She turned away with a sense of loathing she could only with difficulty conceal, and he fetched some cushions for the lounge chair for her. Then, with a laughing au revoir, he went away, and she saw him walking off in the direction of his tobacco beds.

The shady side of the verandah chanced, fortunately, to be the one bounded by trees and shrub, through which she had secretly approached, and could as secretly retire. In a fever of dread, she lay back in the chair, longing to start, yet fearful of making a blunder. There was no time for thought of anything else now. The ordeal she had passed through, Toby's bitter anger, were thrust into the background. Would any power take her safely the ten miles to Sir James's camp before night fell? If not, did anything else in the world matter?
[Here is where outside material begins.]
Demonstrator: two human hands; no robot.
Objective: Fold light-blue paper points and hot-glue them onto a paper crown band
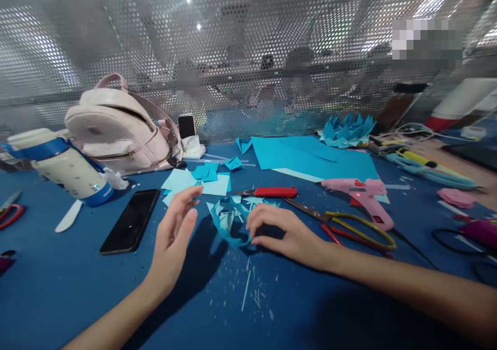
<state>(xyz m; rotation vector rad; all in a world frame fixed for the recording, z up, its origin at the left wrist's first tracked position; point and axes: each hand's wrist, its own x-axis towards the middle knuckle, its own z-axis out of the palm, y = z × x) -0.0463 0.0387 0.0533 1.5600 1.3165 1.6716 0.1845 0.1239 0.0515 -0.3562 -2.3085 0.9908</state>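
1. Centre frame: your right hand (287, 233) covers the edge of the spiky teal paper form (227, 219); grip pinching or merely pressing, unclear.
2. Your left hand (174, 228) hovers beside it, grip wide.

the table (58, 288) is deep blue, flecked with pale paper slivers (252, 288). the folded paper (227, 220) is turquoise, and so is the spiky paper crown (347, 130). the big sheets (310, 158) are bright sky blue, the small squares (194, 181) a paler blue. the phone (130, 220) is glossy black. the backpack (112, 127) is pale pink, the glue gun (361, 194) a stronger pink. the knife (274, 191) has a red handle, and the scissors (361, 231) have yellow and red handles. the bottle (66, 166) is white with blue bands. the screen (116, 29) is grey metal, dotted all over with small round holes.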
After ten minutes, judging he must have set to work, and be unlikely to return for about an hour, she scrambled to her feet and hurriedly sought a paper and pencil. Then she scribbled him a little note, saying she had gone home without waiting for him, as her head was no better, and, as she felt feverish, she thought it wiser to go while she could. "Do not follow me," she added. "I would rather be left to myself. Come another day instead." She felt sure he would obey her instructions, because he had no time to spare himself, and, by suggesting that he should come another day, she made her hurried departure seem less strange. Then she placed the note in a prominent position in the sitting-room, and stole away into the trees.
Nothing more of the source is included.